Closed slavaboiko closed 6 years ago
@v-boiko It should only do that check if there are new migrations. This is necessary since schema updates in cassandra generally require all nodes to be healthy to prevent data loss (we've had issues in the past with an old node disagreeing on schema). There has already been some discussion around this, see https://github.com/sky-uk/cqlmigrate/pull/35 and https://github.com/sky-uk/cqlmigrate/pull/37.

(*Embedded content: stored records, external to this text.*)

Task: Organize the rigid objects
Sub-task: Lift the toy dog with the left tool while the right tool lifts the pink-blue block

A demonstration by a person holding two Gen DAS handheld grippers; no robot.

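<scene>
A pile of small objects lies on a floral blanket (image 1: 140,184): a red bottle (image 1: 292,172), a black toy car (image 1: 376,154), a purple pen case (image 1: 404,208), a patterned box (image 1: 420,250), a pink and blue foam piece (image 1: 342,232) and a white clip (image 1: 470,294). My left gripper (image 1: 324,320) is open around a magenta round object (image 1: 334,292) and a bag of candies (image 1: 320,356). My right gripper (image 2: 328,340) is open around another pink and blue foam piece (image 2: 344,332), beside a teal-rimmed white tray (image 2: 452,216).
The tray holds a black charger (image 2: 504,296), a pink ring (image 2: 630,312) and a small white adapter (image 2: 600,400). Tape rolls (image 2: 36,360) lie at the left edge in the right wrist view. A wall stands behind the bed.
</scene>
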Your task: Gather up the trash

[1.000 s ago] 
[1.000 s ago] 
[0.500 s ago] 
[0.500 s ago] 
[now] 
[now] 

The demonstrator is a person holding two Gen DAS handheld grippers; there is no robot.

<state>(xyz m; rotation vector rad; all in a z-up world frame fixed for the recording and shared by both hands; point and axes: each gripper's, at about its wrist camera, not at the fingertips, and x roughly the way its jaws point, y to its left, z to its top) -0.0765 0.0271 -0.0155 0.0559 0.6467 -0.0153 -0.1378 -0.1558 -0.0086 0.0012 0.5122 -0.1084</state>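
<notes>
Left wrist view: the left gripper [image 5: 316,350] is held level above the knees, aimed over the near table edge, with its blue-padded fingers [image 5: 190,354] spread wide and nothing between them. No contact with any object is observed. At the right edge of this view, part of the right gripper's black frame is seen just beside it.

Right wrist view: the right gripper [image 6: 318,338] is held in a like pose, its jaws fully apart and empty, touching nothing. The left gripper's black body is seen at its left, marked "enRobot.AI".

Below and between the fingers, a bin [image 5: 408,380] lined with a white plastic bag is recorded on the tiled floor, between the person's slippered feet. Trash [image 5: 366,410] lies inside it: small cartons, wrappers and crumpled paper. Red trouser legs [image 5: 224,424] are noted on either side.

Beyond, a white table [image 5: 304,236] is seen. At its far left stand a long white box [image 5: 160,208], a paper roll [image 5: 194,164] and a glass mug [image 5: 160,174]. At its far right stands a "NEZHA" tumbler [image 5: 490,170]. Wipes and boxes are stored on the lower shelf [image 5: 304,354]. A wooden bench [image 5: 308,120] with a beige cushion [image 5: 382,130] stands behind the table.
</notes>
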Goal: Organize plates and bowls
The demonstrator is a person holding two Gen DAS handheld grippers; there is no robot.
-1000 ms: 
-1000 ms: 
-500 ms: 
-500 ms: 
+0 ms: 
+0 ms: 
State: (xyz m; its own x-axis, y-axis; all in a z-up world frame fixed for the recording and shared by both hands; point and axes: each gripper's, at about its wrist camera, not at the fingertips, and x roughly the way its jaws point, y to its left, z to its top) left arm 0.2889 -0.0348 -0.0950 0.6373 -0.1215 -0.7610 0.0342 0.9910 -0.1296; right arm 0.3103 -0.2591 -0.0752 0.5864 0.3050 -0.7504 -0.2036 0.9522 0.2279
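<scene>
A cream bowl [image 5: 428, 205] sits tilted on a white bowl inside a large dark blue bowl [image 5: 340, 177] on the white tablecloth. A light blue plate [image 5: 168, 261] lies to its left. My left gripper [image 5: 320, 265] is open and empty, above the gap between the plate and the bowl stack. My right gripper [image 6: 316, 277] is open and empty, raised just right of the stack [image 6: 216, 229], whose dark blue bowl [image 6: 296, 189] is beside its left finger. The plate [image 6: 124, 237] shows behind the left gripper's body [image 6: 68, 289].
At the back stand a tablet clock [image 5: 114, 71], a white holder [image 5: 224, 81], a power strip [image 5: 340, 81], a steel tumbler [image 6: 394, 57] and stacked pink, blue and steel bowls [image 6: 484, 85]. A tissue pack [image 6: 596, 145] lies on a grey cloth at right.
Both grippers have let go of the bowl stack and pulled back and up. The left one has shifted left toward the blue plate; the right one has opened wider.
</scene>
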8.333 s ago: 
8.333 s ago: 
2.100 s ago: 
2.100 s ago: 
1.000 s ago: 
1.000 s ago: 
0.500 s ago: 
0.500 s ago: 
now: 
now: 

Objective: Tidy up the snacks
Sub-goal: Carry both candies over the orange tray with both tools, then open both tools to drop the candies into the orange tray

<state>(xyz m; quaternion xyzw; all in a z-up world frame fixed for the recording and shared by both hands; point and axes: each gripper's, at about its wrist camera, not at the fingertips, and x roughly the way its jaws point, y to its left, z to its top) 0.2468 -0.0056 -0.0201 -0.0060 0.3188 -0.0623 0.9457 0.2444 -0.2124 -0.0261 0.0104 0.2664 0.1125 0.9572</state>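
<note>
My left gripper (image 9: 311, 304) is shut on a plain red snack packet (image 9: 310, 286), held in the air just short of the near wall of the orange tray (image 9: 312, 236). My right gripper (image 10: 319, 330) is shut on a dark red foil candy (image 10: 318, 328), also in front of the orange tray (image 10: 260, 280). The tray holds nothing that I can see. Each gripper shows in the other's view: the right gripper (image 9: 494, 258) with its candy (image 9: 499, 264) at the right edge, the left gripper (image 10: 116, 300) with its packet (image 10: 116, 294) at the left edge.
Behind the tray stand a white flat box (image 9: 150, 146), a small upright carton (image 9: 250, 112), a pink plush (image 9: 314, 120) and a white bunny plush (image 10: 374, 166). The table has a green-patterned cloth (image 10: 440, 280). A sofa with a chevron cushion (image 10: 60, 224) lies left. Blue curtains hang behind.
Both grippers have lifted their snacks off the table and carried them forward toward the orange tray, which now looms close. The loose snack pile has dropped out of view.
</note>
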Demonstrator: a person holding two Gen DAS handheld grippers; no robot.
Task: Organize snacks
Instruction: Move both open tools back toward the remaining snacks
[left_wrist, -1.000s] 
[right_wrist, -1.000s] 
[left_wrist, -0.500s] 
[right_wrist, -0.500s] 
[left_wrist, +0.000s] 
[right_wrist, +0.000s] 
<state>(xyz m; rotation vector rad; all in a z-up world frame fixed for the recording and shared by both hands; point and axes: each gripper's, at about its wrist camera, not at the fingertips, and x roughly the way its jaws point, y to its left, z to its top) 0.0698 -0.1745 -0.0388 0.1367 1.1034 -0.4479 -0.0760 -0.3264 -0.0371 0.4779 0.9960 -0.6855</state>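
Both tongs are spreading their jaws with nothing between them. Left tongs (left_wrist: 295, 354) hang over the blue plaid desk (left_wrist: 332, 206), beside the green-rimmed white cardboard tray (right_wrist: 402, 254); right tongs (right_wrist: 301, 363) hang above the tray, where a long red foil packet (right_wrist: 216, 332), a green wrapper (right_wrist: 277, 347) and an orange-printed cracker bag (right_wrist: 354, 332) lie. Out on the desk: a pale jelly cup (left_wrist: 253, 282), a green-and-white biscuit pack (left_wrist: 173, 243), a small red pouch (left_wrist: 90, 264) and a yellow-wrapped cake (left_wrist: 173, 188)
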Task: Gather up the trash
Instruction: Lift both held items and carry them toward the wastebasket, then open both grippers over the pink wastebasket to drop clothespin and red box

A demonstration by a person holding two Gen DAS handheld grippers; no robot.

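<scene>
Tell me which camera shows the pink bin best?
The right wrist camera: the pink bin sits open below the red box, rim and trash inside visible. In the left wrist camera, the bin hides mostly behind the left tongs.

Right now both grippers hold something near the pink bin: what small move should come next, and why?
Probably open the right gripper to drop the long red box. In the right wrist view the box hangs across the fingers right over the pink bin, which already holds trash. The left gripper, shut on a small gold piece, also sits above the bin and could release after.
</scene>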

I'm okay with adding an option to ignore health on schema migrate, but it is very much do-at-your-own-risk type of thing since it can lead to a few catastrophic situations. Better to have the whole cluster up if possible when doing schema changes - although I realise that is probably not viable for large clusters (>100 nodes).
https://github.com/sky-uk/cqlmigrate/issues/42 is also related - cqlmigrate will erroneously treat dead nodes as unhealthy.
Probably the approach is doing right now is valid. We checked and we didn't have the required migrations in the schema_updates table, so the library actually was trying to do something. Probably the best is just to sort out the cluster problems first.
Do you think we still need to acquire the lock then if the cluster is unhealthy?
It isn't necessary to acquire if unhealthy, but the same thing is accomplished by ensuring we unlock if an exception is thrown.
I believe this is fixed in https://github.com/sky-uk/cqlmigrate/pull/53.
The ClusterHealth check is considered unhealthy if some nodes are unreachable even if the configured consistencyLevel can be satisfied.
Our app can is healthy and able to serve clients, but cqlmigrate prevents it from starting if the cluster is considered unhealthy.